Gérald Darmanin maintient la réforme, la police se lève

Gérald Darmanin a tenté jeudi de désamorcer l’hostilité des policiers à la réforme de la police judiciaire en recevant leurs cadres, mais sa volonté de maintenir le cœur du projet n’a fait que le renforcer, selon des témoignages recueillis par l’AFP. Les deux partis se sont toutefois entendus pour une nouvelle rencontre “dans un mois”, selon l’entourage du ministre de l’Intérieur et les participants, au cours de laquelle les dirigeants de la PJ devront présenter des propositions d’amendement.

De nombreuses propositions de réforme “rejetées”

“C’est honteux”, s’insurge un enquêteur de la PJ sous couvert d’anonymat, soulignant que de nombreuses propositions avaient déjà été faites lors des groupes de travail sur la réforme. “Mais tous ont été rejetés”, se souvient-il. Un participant a préféré voir le bon côté des choses avec “un échange assez franc” et “un geste important” du ministre qui les a reçus, ce qu’il n’avait jamais fait auparavant. Cependant, a-t-il ajouté, “nous avons compris que la réforme irait jusqu’au bout”.

Concrètement, rien n’a changé alors que la réforme de la PJ, testée dans trois puis cinq nouveaux départements, doit être généralisée en 2023. Le projet, porté par le ministre de l’Intérieur et le directeur général de la Police nationale Frédéric Veaux prévoit de placer tous les services de police d’un département – renseignement, sécurité publique, police des frontières (PAF) et police judiciaire – placés sous l’autorité d’un directeur départemental unique de la police nationale (DDPN), dépendant du préfet. Actuellement, chaque service est responsable devant sa hiérarchie.

Un directeur unique pour toutes les professions policières

Jeudi, le ministre a réitéré son attachement au niveau départemental et la création d’un directeur unique pour l’ensemble des professions policières, ce qui a été ressenti par les participants comme une fin d’irrecevabilité. La police de la PJ en a fait une ligne rouge. Pour eux, le niveau départemental n’a pas de sens en termes de lutte contre le crime organisé. Ils craignent une dilution de leur spécificité et la fin de leur indépendance vis-à-vis du pouvoir administratif.

En août, ils s’organisent pour tirer la sonnette d’alarme en créant une association « apolitique » et « sans étiquette syndicale » : l’Association nationale de la police judiciaire (ANPJ).
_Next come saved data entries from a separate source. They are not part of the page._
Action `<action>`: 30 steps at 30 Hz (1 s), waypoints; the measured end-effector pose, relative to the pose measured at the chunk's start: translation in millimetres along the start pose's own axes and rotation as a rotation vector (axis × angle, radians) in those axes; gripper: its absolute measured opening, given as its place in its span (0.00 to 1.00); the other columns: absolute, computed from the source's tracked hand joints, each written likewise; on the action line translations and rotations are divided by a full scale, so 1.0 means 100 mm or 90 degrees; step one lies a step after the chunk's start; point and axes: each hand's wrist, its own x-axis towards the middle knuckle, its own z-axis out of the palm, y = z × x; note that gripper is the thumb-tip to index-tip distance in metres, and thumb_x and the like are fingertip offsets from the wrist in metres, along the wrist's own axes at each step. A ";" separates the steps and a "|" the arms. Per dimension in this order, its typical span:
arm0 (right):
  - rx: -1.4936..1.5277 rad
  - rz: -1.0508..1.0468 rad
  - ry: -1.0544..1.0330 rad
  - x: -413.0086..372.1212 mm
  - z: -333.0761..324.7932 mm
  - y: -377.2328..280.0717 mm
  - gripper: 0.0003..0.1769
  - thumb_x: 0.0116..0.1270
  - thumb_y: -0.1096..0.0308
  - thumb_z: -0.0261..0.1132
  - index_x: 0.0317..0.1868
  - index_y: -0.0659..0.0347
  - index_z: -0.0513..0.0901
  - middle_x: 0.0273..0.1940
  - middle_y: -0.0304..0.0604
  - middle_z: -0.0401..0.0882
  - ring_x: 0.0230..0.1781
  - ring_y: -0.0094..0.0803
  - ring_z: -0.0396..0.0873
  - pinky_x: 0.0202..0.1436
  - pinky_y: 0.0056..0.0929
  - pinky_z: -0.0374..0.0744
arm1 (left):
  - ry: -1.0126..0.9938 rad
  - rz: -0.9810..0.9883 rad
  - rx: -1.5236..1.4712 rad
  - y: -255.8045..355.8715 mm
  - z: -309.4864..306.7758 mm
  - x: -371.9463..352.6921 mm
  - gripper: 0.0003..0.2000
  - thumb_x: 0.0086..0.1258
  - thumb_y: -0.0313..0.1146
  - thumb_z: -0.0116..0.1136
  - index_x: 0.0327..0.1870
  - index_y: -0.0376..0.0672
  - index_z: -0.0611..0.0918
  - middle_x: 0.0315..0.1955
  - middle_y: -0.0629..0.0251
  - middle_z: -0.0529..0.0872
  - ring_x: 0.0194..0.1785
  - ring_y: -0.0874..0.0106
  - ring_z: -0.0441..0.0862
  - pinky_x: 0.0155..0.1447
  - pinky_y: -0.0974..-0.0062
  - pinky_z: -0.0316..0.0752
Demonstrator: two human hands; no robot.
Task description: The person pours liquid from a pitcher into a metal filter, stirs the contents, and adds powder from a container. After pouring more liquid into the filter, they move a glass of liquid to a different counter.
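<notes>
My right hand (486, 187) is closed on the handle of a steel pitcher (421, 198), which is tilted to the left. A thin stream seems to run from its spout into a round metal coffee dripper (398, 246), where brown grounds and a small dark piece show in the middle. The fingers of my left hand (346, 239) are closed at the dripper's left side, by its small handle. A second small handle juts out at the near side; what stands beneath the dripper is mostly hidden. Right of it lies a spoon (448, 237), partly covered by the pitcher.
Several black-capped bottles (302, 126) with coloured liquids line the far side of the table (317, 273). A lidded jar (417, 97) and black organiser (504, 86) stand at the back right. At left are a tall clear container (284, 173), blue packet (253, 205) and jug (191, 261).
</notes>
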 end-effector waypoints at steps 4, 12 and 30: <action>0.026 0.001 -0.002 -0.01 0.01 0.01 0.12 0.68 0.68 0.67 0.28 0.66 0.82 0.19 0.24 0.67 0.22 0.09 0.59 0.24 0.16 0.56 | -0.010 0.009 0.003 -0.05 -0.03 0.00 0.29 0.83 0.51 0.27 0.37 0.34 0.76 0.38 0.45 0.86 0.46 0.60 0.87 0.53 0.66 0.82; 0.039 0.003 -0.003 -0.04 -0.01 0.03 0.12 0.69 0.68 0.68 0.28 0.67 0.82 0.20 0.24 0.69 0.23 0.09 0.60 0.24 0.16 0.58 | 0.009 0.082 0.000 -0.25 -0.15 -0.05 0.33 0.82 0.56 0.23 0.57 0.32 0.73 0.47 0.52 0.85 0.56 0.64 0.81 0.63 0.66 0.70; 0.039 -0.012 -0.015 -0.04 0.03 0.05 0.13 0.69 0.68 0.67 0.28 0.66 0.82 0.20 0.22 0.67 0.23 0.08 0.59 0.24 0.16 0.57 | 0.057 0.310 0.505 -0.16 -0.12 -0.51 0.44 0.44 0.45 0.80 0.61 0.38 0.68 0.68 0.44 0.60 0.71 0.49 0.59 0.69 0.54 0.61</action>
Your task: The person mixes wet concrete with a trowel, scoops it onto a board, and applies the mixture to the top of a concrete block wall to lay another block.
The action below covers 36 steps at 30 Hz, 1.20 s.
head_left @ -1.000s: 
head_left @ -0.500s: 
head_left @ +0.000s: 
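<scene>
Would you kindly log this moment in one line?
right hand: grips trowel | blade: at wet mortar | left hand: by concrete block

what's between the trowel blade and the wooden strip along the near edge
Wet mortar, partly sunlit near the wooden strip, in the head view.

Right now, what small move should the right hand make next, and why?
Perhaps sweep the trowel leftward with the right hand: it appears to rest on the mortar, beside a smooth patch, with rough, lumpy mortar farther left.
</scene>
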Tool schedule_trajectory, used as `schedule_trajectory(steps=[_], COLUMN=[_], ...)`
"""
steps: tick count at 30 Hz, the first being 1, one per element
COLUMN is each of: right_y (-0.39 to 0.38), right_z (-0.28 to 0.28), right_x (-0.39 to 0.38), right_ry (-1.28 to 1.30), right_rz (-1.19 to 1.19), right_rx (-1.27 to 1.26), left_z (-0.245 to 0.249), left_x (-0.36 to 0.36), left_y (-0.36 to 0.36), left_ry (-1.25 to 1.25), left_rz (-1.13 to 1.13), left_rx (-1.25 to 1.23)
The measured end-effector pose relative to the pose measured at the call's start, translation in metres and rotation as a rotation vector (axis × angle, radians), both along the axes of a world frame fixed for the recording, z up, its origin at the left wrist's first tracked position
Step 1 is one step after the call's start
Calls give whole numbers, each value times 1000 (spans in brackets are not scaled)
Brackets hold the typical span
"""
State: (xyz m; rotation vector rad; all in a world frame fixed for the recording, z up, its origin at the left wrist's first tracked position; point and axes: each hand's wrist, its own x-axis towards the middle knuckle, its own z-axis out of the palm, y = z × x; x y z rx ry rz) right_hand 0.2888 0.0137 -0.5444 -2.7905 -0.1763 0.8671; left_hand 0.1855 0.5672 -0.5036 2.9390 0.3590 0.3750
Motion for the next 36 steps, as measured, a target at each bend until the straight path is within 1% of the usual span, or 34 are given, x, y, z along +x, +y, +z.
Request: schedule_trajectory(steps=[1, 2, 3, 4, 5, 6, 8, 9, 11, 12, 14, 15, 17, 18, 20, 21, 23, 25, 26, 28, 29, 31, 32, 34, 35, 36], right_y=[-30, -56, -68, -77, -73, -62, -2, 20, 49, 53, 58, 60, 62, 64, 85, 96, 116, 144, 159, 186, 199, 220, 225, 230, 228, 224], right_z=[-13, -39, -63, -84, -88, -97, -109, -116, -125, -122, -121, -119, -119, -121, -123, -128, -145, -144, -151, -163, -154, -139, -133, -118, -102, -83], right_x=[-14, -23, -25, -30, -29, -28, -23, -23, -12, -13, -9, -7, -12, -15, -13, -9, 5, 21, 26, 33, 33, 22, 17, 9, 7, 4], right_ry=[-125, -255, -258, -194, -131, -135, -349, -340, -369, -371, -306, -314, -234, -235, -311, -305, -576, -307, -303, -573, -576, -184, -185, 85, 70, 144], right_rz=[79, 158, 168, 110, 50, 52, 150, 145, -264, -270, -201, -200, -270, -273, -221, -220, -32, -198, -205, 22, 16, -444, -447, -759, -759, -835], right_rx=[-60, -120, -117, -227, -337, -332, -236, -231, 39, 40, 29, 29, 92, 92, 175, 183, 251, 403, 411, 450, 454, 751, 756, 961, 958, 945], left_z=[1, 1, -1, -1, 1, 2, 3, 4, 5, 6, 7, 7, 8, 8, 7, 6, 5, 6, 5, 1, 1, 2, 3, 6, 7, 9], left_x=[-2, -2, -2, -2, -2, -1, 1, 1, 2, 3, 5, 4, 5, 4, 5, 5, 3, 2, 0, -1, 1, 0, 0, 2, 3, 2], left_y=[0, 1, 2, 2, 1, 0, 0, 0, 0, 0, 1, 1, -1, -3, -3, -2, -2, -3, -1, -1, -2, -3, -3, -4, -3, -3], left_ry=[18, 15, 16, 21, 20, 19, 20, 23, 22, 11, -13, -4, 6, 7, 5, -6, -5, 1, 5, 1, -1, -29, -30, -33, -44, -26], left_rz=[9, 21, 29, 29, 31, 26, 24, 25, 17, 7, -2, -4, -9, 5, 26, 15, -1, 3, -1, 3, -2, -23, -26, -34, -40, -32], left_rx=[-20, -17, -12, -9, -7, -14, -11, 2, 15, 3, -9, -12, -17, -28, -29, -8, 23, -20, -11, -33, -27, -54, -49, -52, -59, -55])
La police a depuis reçu le soutien de magistrats, à commencer par François Molins, l’un des plus hauts magistrats du pays. Mercredi, ce dernier a dit tout le mal qu’il pensait d’un texte qui “ne va pas dans le bon sens” et “aura des conséquences désastreuses pour la sécurité des citoyens et l’indépendance de la justice”.

Darmanin “n’imagine pas l’ampleur du malaise”

Jeudi, le Premier ministre a semblé entendre la colère des enquêteurs de la PJ. “Il y a des inquiétudes qui ont été exprimées, bien sûr, il faudra y répondre”, a-t-elle déclaré. “Ça va très mal finir”, prédit un enquêteur, pour qui Gérald Darmanin “n’imagine pas l’ampleur du malaise”. “Nous allons à la catastrophe. Il vaudrait mieux qu’il dise tout de suite que nous renonçons à lutter contre le crime organisé dans ce pays”.

Un membre de l’ANPJ promet de nouvelles mobilisations, plateformes ou pétitions pour faire comprendre au ministre qu’il ne s’agit “pas d’une fronde” mais “d’opposition, de malaise, de grande inquiétude”. “Nous sommes le dernier rempart contre la mafia”, dit-il. Le patron de la police, Frédéric Veaux, qui a fait toute sa carrière à la PJ et mène la réforme, concentre les critiques les plus acerbes. Certains dénoncent son “autisme” sur le dossier.

“Il est logique que la PJ s’inquiète et se batte, de peur d’être dissoute dans le grand ensemble des enquêtes sur les petits délits rapides et profitables à élucider”, confie une source proche du gouvernement, “elles doivent obtenir des garanties”. Si certains participants à la réunion de jeudi ont préféré nourrir l’espoir que M. Darmanin reviendrait sur ses positions, d’autres n’y ont pas cru, car la réforme est “écrite de longue date”. Elle a également été fortement soutenue par Emmanuel Macron lors de sa campagne présidentielle.